:: Dataset section

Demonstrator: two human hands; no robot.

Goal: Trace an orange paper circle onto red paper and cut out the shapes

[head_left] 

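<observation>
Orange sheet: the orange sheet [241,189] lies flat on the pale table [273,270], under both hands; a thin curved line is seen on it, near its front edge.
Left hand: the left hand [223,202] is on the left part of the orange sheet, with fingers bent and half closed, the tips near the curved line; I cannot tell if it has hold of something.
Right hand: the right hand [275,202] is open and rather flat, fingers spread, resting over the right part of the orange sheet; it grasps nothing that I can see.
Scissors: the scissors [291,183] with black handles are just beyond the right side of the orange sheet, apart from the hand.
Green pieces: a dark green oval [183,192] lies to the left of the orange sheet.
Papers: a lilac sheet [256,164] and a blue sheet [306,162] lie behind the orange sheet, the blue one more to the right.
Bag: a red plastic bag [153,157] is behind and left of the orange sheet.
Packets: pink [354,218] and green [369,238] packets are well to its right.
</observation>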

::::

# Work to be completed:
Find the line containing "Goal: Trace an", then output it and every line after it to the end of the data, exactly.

# Answer to this exercise:
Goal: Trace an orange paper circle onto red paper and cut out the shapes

[head_left] 

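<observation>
Orange sheet: the orange sheet [241,189] lies flat on the pale table [273,270], under both hands; a thin curved line is seen on it, near its front edge.
Left hand: the left hand [223,202] is on the left part of the orange sheet, with fingers bent and half closed, the tips near the curved line; I cannot tell if it has hold of something.
Right hand: the right hand [275,202] is open and rather flat, fingers spread, resting over the right part of the orange sheet; it grasps nothing that I can see.
Scissors: the scissors [291,183] with black handles are just beyond the right side of the orange sheet, apart from the hand.
Green pieces: a dark green oval [183,192] lies to the left of the orange sheet.
Papers: a lilac sheet [256,164] and a blue sheet [306,162] lie behind the orange sheet, the blue one more to the right.
Bag: a red plastic bag [153,157] is behind and left of the orange sheet.
Packets: pink [354,218] and green [369,238] packets are well to its right.
</observation>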

Nothing more is needed for this exercise.